Task to carry out >> Your answer must contain each line of the data, copied exactly.

Excerpts from a dataset

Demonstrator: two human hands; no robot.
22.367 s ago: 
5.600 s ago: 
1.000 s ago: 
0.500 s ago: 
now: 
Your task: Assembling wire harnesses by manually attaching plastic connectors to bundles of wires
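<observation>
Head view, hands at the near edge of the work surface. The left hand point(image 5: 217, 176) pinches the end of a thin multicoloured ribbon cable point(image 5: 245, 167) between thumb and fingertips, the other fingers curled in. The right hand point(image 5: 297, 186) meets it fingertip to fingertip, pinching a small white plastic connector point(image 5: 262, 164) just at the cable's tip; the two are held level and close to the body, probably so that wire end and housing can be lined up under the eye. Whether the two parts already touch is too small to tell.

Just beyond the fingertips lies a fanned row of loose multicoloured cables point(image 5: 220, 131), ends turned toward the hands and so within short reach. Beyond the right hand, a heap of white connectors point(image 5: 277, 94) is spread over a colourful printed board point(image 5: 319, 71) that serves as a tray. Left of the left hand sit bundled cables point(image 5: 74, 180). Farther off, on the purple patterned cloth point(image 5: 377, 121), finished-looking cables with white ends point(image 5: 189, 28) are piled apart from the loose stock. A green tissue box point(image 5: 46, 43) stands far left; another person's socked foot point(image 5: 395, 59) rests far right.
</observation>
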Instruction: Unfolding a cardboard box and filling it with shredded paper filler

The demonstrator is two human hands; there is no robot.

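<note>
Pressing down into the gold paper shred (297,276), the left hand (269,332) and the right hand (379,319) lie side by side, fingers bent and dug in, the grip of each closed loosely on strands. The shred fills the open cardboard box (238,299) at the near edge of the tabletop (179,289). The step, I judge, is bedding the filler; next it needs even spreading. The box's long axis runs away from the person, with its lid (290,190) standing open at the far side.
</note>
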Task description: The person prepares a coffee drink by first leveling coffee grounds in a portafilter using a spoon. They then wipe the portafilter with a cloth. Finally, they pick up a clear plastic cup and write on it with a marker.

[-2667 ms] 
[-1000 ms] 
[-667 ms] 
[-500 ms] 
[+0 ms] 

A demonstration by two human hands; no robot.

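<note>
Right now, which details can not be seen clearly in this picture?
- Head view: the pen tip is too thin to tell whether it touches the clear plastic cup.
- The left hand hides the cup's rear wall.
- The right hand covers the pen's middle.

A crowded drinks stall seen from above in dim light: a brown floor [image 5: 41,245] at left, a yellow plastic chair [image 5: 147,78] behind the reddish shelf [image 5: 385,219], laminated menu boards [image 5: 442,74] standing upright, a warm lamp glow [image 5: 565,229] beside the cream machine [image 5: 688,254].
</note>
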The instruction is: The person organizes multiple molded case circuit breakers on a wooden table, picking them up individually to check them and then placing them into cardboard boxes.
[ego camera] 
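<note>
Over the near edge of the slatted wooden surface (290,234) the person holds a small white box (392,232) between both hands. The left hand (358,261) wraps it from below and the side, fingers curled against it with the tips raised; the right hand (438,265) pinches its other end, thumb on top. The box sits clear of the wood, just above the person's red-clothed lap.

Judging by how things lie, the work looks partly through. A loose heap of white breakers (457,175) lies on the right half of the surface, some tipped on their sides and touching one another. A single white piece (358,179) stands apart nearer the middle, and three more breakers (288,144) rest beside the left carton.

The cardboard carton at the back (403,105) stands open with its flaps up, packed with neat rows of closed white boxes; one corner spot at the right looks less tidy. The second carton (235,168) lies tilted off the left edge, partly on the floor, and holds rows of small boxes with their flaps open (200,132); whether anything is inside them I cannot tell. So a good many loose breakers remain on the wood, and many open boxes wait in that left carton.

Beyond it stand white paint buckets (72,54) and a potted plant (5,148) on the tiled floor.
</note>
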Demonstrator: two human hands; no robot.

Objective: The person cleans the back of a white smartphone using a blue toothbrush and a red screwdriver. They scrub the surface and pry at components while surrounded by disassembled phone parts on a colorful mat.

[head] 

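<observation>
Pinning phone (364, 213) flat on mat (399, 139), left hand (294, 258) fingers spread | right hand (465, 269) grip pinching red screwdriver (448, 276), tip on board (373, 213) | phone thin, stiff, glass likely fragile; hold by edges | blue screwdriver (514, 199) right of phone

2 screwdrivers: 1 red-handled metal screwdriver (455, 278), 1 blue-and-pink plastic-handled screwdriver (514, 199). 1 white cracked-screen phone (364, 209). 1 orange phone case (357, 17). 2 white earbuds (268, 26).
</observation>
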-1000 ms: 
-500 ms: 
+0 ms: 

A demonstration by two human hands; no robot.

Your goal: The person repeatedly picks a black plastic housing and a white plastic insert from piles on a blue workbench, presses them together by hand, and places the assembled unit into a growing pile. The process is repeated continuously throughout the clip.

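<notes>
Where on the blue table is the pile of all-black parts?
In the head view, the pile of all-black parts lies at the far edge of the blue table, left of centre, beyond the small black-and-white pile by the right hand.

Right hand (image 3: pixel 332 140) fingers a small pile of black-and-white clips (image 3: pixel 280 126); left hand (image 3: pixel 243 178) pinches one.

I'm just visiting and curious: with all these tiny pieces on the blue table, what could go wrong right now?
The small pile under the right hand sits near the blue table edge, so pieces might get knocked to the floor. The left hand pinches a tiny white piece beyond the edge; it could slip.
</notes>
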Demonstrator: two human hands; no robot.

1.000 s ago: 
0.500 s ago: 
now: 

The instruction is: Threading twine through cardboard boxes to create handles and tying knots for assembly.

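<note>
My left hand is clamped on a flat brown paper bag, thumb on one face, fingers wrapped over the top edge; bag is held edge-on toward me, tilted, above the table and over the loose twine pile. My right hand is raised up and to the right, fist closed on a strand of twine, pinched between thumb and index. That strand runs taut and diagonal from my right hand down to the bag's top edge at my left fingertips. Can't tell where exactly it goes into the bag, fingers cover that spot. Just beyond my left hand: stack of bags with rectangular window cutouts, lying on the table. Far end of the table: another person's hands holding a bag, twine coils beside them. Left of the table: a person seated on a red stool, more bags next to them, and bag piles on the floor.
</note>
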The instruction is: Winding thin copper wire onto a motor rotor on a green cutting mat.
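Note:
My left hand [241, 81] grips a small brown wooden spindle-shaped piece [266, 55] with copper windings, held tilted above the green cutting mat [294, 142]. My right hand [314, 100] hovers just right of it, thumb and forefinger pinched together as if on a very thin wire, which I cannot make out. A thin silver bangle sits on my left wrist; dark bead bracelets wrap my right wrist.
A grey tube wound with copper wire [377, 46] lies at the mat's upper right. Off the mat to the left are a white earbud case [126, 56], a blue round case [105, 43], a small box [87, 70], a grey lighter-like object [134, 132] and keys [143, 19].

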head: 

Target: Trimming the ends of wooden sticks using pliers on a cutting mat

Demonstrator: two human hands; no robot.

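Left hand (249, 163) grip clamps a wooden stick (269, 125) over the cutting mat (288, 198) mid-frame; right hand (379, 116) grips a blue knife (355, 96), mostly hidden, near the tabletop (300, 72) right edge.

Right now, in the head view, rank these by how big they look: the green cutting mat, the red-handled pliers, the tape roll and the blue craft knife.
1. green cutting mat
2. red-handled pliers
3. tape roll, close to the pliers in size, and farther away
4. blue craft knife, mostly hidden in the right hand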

Reply >>
Demonstrator: two human hands; no robot.
22.367 s ago: 
5.600 s ago: 
1.000 s ago: 
0.500 s ago: 
now: 
Your task: Assembling wire harnesses by manually attaching plastic connectors to bundles of wires
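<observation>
Head view, hands at the near edge of the work surface. The left hand point(image 5: 217, 176) pinches the end of a thin multicoloured ribbon cable point(image 5: 245, 167) between thumb and fingertips, the other fingers curled in. The right hand point(image 5: 297, 186) meets it fingertip to fingertip, pinching a small white plastic connector point(image 5: 262, 164) just at the cable's tip; the two are held level and close to the body, probably so that wire end and housing can be lined up under the eye. Whether the two parts already touch is too small to tell.

Just beyond the fingertips lies a fanned row of loose multicoloured cables point(image 5: 220, 131), ends turned toward the hands and so within short reach. Beyond the right hand, a heap of white connectors point(image 5: 277, 94) is spread over a colourful printed board point(image 5: 319, 71) that serves as a tray. Left of the left hand sit bundled cables point(image 5: 74, 180). Farther off, on the purple patterned cloth point(image 5: 377, 121), finished-looking cables with white ends point(image 5: 189, 28) are piled apart from the loose stock. A green tissue box point(image 5: 46, 43) stands far left; another person's socked foot point(image 5: 395, 59) rests far right.
</observation>
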Instruction: Unfolding a cardboard box and filling it with shredded paper filler

The demonstrator is two human hands; there is no robot.

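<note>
Pressing down into the gold paper shred (297,276), the left hand (269,332) and the right hand (379,319) lie side by side, fingers bent and dug in, the grip of each closed loosely on strands. The shred fills the open cardboard box (238,299) at the near edge of the tabletop (179,289). The step, I judge, is bedding the filler; next it needs even spreading. The box's long axis runs away from the person, with its lid (290,190) standing open at the far side.
</note>
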Task description: The person prepares a coffee drink by first leveling coffee grounds in a portafilter using a spoon. They then wipe the portafilter with a cloth. Finally, they pick up a clear plastic cup and write on it with a marker.

[-2667 ms] 
[-1000 ms] 
[-667 ms] 
[-500 ms] 
[+0 ms] 

A demonstration by two human hands; no robot.

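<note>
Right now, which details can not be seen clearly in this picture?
- Head view: the pen tip is too thin to tell whether it touches the clear plastic cup.
- The left hand hides the cup's rear wall.
- The right hand covers the pen's middle.

A crowded drinks stall seen from above in dim light: a brown floor [image 5: 41,245] at left, a yellow plastic chair [image 5: 147,78] behind the reddish shelf [image 5: 385,219], laminated menu boards [image 5: 442,74] standing upright, a warm lamp glow [image 5: 565,229] beside the cream machine [image 5: 688,254].
</note>
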The instruction is: The person organizes multiple molded case circuit breakers on a wooden table, picking them up individually to check them and then placing them into cardboard boxes.
[ego camera] 
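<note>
Over the near edge of the slatted wooden surface (290,234) the person holds a small white box (392,232) between both hands. The left hand (358,261) wraps it from below and the side, fingers curled against it with the tips raised; the right hand (438,265) pinches its other end, thumb on top. The box sits clear of the wood, just above the person's red-clothed lap.

Judging by how things lie, the work looks partly through. A loose heap of white breakers (457,175) lies on the right half of the surface, some tipped on their sides and touching one another. A single white piece (358,179) stands apart nearer the middle, and three more breakers (288,144) rest beside the left carton.

The cardboard carton at the back (403,105) stands open with its flaps up, packed with neat rows of closed white boxes; one corner spot at the right looks less tidy. The second carton (235,168) lies tilted off the left edge, partly on the floor, and holds rows of small boxes with their flaps open (200,132); whether anything is inside them I cannot tell. So a good many loose breakers remain on the wood, and many open boxes wait in that left carton.

Beyond it stand white paint buckets (72,54) and a potted plant (5,148) on the tiled floor.
</note>
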Demonstrator: two human hands; no robot.

Objective: The person cleans the back of a white smartphone using a blue toothbrush and a red screwdriver. They scrub the surface and pry at components while surrounded by disassembled phone parts on a colorful mat.

[head] 

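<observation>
Pinning phone (364, 213) flat on mat (399, 139), left hand (294, 258) fingers spread | right hand (465, 269) grip pinching red screwdriver (448, 276), tip on board (373, 213) | phone thin, stiff, glass likely fragile; hold by edges | blue screwdriver (514, 199) right of phone

2 screwdrivers: 1 red-handled metal screwdriver (455, 278), 1 blue-and-pink plastic-handled screwdriver (514, 199). 1 white cracked-screen phone (364, 209). 1 orange phone case (357, 17). 2 white earbuds (268, 26).
</observation>
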-1000 ms: 
-500 ms: 
+0 ms: 

A demonstration by two human hands; no robot.

Your goal: The person repeatedly picks a black plastic housing and a white plastic insert from piles on a blue workbench, presses them together by hand, and places the assembled unit into a growing pile. The process is repeated continuously throughout the clip.

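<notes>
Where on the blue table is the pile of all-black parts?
In the head view, the pile of all-black parts lies at the far edge of the blue table, left of centre, beyond the small black-and-white pile by the right hand.

Right hand (image 3: pixel 332 140) fingers a small pile of black-and-white clips (image 3: pixel 280 126); left hand (image 3: pixel 243 178) pinches one.

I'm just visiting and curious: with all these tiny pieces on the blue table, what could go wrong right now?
The small pile under the right hand sits near the blue table edge, so pieces might get knocked to the floor. The left hand pinches a tiny white piece beyond the edge; it could slip.
</notes>
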Demonstrator: two human hands; no robot.

1.000 s ago: 
0.500 s ago: 
now: 

The instruction is: Threading twine through cardboard boxes to create handles and tying knots for assembly.

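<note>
My left hand is clamped on a flat brown paper bag, thumb on one face, fingers wrapped over the top edge; bag is held edge-on toward me, tilted, above the table and over the loose twine pile. My right hand is raised up and to the right, fist closed on a strand of twine, pinched between thumb and index. That strand runs taut and diagonal from my right hand down to the bag's top edge at my left fingertips. Can't tell where exactly it goes into the bag, fingers cover that spot. Just beyond my left hand: stack of bags with rectangular window cutouts, lying on the table. Far end of the table: another person's hands holding a bag, twine coils beside them. Left of the table: a person seated on a red stool, more bags next to them, and bag piles on the floor.
</note>
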The instruction is: Winding thin copper wire onto a motor rotor on a green cutting mat.
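Note:
My left hand [241, 81] grips a small brown wooden spindle-shaped piece [266, 55] with copper windings, held tilted above the green cutting mat [294, 142]. My right hand [314, 100] hovers just right of it, thumb and forefinger pinched together as if on a very thin wire, which I cannot make out. A thin silver bangle sits on my left wrist; dark bead bracelets wrap my right wrist.
A grey tube wound with copper wire [377, 46] lies at the mat's upper right. Off the mat to the left are a white earbud case [126, 56], a blue round case [105, 43], a small box [87, 70], a grey lighter-like object [134, 132] and keys [143, 19].
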
head: 

Target: Trimming the ends of wooden sticks using pliers on a cutting mat

Demonstrator: two human hands; no robot.

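Left hand (249, 163) grip clamps a wooden stick (269, 125) over the cutting mat (288, 198) mid-frame; right hand (379, 116) grips a blue knife (355, 96), mostly hidden, near the tabletop (300, 72) right edge.

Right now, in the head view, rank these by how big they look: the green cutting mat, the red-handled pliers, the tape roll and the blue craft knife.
1. green cutting mat
2. red-handled pliers
3. tape roll, close to the pliers in size, and farther away
4. blue craft knife, mostly hidden in the right hand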

This answer requires nothing else.